=== WORK TO COMPLETE ===
Return the listing word for word, as given.

=== PROVIDED MATERIAL ===
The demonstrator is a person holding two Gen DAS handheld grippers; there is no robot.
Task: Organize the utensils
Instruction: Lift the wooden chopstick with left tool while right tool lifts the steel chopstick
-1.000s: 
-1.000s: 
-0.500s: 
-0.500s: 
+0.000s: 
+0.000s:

=== TASK RESULT ===
The demonstrator is a person holding two Gen DAS handheld grippers; there is no robot.
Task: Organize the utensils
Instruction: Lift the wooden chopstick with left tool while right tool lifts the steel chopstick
-1.000s: 
-1.000s: 
-0.500s: 
-0.500s: 
+0.000s: 
+0.000s:

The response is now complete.